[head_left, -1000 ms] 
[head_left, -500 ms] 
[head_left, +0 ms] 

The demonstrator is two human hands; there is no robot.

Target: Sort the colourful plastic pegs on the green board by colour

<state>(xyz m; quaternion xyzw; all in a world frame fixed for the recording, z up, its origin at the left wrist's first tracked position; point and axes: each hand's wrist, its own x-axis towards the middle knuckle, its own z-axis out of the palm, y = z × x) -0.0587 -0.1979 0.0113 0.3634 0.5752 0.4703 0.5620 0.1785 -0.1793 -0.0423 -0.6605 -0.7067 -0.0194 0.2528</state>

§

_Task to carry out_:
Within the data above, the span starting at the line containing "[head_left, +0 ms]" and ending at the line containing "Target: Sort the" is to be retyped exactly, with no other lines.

_Expected answer_:
[head_left, +0 ms] 

The demonstrator is two human hands; there is no robot.

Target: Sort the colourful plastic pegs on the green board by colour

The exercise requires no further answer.